- [What the exercise asks]:
Bring together all lines of the material below that contain the string "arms".

- [Given data]:
>>>
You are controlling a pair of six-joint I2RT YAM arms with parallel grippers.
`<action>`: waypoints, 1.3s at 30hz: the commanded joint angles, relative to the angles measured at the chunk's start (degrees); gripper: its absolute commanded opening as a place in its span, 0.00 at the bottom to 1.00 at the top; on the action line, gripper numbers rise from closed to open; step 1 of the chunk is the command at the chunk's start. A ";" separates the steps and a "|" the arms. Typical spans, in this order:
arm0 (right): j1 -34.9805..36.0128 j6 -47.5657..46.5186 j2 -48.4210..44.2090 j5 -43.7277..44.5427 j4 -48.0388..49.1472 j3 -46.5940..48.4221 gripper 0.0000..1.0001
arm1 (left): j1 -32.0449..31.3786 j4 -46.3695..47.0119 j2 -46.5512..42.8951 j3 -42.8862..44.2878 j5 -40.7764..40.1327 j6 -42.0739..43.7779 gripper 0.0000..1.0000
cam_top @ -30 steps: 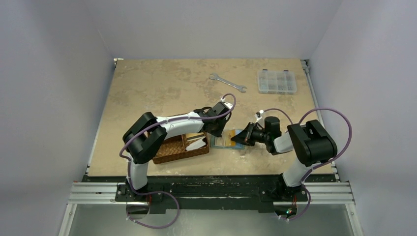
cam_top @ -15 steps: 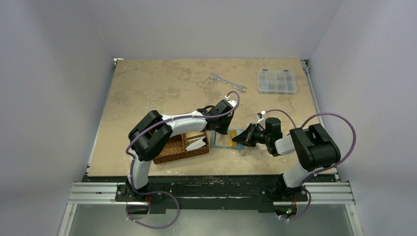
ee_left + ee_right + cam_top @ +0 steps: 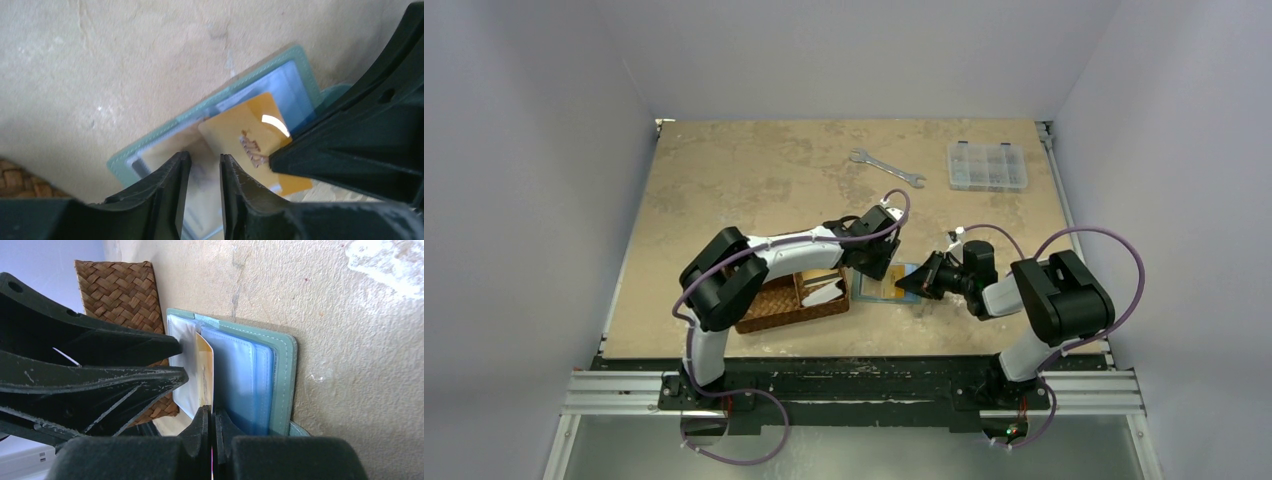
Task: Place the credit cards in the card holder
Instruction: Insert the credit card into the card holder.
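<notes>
While the orange card [image 3: 240,130] sits partway in the open wallet [image 3: 200,107] beside the basket [image 3: 120,285], the closed right gripper [image 3: 210,412] should slide it straight in, with the left gripper [image 3: 203,157], slightly parted, steadying the wallet.

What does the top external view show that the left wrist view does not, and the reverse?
Only top external: the wrench and clear compartment box. Only left wrist: the print on the orange card and the narrow gap between the left gripper's fingers. Both: the card holder, open, with that card on it.
</notes>
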 commanded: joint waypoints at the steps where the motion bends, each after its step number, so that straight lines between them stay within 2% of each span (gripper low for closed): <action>1: 0.49 -2.39 1.68 3.13 -3.13 0.23 0.00 | 0.02 -6.67 -3.27 -0.09 -2.90 0.77 0.40; 4: 0.49 -2.54 1.58 2.86 -2.89 0.04 0.00 | 0.33 -4.93 -4.10 -2.96 -2.80 -0.67 0.47; 13: 0.50 -3.38 0.83 2.71 -3.56 -0.32 0.00 | 1.78 -2.96 -5.78 -6.01 -4.13 -3.07 0.54; 16: 0.47 -3.19 0.66 2.82 -3.42 -0.32 0.00 | 1.78 -2.88 -4.85 -6.06 -3.90 -3.30 0.61; 18: 0.47 -3.18 0.40 2.75 -3.49 -0.37 0.00 | 1.76 -2.02 -4.28 -6.38 -2.47 -3.17 0.61; 21: 0.50 -3.12 0.14 2.66 -3.60 -0.49 0.00 | 1.77 1.68 -3.50 -7.63 1.88 -3.61 0.56; 25: 0.50 -2.92 0.04 1.79 -2.75 -0.91 0.00 | 1.78 4.08 -1.05 -8.09 6.21 -4.54 0.40; 32: 0.48 -0.60 -0.07 2.90 2.17 -2.86 0.01 | 1.78 7.14 -0.45 -9.62 9.39 -5.64 0.20; 37: 0.47 0.97 -0.44 5.14 4.88 -3.76 0.00 | 1.71 7.86 -0.26 -10.05 10.33 -5.91 0.14; 39: 0.44 0.72 0.21 4.81 4.49 -2.76 0.00 | 1.72 7.84 -0.16 -10.02 11.01 -5.67 0.15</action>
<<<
- [Written response]:
You are controlling a pair of six-joint I2RT YAM arms with parallel grippers.
`<action>`: waypoints, 1.3s at 30hz: the commanded joint angles, relative to the angles measured at the chunk's start (degrees); gripper: its absolute commanded opening as a place in its span, 0.00 at the bottom to 1.00 at the top; on the action line, gripper numbers rise from closed to open; step 1 of the chunk is the command at the chunk's start. A ";" separates the steps and a "|" the arms. Typical spans, in this order:

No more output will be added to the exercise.